:: Assignment ::
What is needed is an exact copy of the lines in the listing below, from the one with "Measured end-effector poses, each" up to and including the one with "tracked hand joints", with no other lines.

:: Stored data ::
########################################
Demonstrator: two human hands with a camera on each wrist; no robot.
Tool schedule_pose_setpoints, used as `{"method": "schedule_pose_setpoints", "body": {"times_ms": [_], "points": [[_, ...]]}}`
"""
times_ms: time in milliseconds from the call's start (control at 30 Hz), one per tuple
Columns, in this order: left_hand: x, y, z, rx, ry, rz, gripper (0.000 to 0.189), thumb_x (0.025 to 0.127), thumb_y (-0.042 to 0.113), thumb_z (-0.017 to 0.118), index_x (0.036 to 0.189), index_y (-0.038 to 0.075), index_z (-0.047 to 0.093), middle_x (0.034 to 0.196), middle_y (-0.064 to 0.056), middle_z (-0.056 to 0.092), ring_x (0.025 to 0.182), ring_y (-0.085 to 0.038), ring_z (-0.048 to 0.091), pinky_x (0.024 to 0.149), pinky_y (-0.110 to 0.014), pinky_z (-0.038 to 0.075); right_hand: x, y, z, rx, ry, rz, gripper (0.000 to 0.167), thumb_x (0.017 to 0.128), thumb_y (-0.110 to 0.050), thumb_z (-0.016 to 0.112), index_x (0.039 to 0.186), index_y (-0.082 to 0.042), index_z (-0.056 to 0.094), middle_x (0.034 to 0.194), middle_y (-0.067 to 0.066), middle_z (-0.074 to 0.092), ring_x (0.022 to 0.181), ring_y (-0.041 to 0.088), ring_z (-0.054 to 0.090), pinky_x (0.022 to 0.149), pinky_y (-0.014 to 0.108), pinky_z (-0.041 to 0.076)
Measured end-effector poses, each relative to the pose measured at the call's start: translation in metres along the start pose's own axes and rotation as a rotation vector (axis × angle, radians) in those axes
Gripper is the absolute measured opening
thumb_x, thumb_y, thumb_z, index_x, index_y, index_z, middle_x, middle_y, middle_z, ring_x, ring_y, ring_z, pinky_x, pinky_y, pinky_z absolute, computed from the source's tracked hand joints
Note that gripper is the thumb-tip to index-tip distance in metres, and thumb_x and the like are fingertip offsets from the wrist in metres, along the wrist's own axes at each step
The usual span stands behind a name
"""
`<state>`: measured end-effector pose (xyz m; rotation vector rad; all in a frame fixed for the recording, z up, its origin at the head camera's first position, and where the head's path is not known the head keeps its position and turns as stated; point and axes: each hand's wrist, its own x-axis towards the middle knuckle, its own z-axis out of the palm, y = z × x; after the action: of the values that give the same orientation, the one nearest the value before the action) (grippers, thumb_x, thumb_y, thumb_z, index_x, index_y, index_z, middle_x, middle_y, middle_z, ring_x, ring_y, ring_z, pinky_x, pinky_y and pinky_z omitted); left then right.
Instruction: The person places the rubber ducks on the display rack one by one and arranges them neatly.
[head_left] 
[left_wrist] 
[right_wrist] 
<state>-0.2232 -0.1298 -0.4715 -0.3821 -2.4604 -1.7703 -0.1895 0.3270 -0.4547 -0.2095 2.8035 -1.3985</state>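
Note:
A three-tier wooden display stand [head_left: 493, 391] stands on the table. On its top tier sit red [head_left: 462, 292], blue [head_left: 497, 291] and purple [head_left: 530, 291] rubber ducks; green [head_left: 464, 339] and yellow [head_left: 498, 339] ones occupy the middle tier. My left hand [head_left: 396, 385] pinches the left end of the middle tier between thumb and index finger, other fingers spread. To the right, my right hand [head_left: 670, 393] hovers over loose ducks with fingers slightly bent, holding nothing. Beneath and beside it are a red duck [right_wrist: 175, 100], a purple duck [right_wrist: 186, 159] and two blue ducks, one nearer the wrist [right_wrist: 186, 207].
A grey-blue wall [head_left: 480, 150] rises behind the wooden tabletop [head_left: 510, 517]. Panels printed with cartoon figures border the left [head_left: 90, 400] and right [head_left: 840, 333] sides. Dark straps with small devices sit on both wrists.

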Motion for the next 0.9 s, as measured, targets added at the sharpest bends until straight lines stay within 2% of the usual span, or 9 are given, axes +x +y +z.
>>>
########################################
:: Response box ::
Measured end-effector poses, each relative to the pose measured at the call's start: translation in metres along the start pose's own axes and rotation as a rotation vector (axis × angle, radians) in those axes
Gripper is the absolute measured opening
thumb_x, thumb_y, thumb_z, index_x, index_y, index_z, middle_x, middle_y, middle_z, ring_x, ring_y, ring_z, pinky_x, pinky_y, pinky_z absolute, computed from the source's tracked hand joints

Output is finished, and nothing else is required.